▸ Your objective:
Scan the lines below for the word "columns". Copy each line you find it in.
___ Data ___
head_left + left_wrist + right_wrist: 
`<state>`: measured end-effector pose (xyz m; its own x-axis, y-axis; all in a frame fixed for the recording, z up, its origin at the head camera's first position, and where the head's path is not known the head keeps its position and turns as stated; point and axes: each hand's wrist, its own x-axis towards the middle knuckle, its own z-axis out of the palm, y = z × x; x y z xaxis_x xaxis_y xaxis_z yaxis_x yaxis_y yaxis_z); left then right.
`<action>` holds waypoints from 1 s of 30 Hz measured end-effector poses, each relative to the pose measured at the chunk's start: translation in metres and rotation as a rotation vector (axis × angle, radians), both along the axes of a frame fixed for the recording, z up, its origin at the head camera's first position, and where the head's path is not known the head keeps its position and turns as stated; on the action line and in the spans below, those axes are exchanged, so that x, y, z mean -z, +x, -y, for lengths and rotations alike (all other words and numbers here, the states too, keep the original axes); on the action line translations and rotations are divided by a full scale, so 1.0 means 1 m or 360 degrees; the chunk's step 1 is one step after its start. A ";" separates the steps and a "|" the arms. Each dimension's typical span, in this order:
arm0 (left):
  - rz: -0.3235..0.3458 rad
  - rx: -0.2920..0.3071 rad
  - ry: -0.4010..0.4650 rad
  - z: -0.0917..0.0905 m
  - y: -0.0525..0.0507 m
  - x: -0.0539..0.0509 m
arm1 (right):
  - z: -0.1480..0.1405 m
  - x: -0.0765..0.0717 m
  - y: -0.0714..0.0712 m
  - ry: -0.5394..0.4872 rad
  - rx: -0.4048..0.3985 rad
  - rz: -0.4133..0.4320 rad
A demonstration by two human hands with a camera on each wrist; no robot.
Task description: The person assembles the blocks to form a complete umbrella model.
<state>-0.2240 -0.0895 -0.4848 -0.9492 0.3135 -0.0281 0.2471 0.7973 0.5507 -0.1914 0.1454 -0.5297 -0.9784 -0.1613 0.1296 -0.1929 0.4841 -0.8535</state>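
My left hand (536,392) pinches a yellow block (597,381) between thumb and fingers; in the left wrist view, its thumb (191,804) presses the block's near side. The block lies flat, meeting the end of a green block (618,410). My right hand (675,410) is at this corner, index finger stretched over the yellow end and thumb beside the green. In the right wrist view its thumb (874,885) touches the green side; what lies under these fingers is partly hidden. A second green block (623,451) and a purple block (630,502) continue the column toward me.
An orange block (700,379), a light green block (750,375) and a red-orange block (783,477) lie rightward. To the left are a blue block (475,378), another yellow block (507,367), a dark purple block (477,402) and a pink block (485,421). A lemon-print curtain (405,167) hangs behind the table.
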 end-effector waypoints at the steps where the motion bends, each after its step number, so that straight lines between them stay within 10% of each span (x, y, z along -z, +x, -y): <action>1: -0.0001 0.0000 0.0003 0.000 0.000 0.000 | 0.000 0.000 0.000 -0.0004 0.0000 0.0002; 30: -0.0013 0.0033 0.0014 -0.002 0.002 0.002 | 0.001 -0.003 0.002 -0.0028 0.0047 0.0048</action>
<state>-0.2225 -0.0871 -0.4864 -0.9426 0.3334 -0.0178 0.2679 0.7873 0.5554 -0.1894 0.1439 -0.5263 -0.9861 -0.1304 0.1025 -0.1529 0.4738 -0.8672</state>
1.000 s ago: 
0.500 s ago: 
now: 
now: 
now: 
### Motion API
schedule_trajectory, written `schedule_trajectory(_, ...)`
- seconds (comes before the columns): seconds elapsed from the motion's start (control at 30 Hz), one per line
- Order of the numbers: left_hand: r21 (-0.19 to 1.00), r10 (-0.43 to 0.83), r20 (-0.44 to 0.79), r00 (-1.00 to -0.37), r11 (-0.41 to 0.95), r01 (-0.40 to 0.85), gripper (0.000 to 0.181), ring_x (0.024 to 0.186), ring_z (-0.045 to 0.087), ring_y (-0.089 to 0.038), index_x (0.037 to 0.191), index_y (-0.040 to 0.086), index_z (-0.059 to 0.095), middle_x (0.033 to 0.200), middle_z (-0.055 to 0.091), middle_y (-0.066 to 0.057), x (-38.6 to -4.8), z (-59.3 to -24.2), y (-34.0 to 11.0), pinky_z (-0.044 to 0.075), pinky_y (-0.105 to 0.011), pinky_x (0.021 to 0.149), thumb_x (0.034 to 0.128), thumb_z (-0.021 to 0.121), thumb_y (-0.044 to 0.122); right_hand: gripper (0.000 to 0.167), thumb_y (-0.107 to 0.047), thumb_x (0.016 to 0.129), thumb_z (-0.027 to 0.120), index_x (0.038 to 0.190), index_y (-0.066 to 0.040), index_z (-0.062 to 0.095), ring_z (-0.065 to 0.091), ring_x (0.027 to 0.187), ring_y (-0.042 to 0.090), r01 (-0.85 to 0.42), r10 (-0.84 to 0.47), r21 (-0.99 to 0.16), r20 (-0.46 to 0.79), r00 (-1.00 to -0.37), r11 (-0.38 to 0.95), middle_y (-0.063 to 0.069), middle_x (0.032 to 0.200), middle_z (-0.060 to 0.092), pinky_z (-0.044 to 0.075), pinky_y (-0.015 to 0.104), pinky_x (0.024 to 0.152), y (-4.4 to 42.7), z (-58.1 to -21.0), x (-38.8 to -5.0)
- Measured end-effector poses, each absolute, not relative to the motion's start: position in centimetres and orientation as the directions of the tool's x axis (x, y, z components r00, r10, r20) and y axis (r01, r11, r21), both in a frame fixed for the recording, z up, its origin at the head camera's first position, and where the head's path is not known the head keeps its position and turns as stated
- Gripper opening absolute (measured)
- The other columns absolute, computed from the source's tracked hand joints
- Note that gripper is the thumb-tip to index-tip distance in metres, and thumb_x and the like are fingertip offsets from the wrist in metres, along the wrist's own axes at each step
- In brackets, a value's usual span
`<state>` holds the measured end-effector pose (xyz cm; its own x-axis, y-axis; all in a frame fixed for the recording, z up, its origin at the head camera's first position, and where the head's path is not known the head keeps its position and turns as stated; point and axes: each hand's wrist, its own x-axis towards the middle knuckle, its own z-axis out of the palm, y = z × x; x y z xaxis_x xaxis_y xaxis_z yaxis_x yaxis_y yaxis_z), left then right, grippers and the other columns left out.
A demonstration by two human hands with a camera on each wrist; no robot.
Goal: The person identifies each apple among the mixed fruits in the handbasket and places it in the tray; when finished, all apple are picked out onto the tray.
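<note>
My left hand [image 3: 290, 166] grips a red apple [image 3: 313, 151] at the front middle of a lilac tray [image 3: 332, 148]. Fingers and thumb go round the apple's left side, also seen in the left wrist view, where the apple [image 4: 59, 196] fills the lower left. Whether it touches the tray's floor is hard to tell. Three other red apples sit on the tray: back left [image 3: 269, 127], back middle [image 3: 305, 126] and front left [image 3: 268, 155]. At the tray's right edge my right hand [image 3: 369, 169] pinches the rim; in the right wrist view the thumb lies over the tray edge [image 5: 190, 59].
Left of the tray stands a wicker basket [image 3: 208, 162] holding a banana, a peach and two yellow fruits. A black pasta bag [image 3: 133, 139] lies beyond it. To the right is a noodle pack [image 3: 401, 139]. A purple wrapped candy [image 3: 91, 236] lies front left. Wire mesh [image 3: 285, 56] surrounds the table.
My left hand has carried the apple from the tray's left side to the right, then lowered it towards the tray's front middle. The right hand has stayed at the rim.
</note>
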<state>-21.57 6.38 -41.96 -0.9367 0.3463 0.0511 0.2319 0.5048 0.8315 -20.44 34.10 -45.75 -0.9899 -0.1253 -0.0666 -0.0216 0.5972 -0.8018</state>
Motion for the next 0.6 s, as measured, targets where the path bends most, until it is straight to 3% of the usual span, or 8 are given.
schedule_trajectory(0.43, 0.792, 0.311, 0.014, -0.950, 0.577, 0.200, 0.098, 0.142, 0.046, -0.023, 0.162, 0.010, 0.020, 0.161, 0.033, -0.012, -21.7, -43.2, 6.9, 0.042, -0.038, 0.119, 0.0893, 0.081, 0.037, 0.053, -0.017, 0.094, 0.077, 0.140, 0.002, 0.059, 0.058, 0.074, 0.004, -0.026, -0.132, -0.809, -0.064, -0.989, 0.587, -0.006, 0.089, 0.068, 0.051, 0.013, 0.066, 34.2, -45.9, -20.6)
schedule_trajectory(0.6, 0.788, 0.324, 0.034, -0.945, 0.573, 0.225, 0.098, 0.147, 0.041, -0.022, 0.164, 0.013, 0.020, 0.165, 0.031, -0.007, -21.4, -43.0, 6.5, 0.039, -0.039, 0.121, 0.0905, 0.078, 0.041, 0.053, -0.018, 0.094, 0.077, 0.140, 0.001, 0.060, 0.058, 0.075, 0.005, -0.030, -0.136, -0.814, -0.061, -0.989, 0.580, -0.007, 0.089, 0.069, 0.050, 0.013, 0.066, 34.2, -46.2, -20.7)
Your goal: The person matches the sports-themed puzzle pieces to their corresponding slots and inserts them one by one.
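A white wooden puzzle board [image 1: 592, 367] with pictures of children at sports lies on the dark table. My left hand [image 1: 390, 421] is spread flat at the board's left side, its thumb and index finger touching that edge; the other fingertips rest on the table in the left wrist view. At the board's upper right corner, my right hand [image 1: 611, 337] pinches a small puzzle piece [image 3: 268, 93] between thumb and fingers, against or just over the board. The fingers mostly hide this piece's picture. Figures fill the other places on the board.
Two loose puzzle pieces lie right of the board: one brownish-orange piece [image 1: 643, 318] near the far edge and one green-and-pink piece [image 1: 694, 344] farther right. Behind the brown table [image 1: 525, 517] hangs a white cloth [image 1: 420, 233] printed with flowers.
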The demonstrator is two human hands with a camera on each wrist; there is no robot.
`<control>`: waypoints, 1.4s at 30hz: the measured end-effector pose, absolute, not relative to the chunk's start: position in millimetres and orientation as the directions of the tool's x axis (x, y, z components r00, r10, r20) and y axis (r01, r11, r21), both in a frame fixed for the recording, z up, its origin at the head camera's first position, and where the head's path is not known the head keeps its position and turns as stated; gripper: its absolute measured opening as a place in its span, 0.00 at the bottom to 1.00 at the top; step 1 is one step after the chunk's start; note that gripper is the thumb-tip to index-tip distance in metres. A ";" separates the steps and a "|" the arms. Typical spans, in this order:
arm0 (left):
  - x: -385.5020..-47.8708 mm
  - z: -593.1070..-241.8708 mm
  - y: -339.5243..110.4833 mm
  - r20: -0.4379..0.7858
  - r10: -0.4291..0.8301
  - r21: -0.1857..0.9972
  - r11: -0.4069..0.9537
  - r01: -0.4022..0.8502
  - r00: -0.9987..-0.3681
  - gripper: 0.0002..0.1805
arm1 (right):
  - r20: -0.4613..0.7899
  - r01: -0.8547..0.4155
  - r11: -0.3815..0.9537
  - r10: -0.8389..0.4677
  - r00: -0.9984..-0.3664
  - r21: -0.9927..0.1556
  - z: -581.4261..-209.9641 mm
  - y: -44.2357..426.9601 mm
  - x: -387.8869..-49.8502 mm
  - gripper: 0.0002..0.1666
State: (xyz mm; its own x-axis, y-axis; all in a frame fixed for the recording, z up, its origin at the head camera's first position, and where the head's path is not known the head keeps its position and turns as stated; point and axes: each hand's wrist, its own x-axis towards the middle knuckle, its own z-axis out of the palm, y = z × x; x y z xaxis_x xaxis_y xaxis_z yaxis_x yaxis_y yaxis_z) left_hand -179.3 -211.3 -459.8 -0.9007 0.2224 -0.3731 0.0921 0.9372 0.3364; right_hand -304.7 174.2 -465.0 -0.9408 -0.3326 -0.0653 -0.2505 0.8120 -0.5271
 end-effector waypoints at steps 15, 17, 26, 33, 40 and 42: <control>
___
▸ Result:
- seconds (comes before the columns): seconds elapsed from the motion's start (control at 30 Hz), one per line
- The other columns absolute, computed from the source's tracked hand joints
`<state>` holds the measured end-effector pose (xyz cm; its own x-axis, y-axis; all in a frame fixed for the recording, z up, its origin at the head camera's first position, and where the head's path is not known the head keeps its position and turns as stated; point and axes: each hand's wrist, its own x-axis towards the middle knuckle, its own z-axis out of the palm, y = z × x; x y z xaxis_x xaxis_y xaxis_z yaxis_x yaxis_y yaxis_z), left then right, grippers and the other columns left out.

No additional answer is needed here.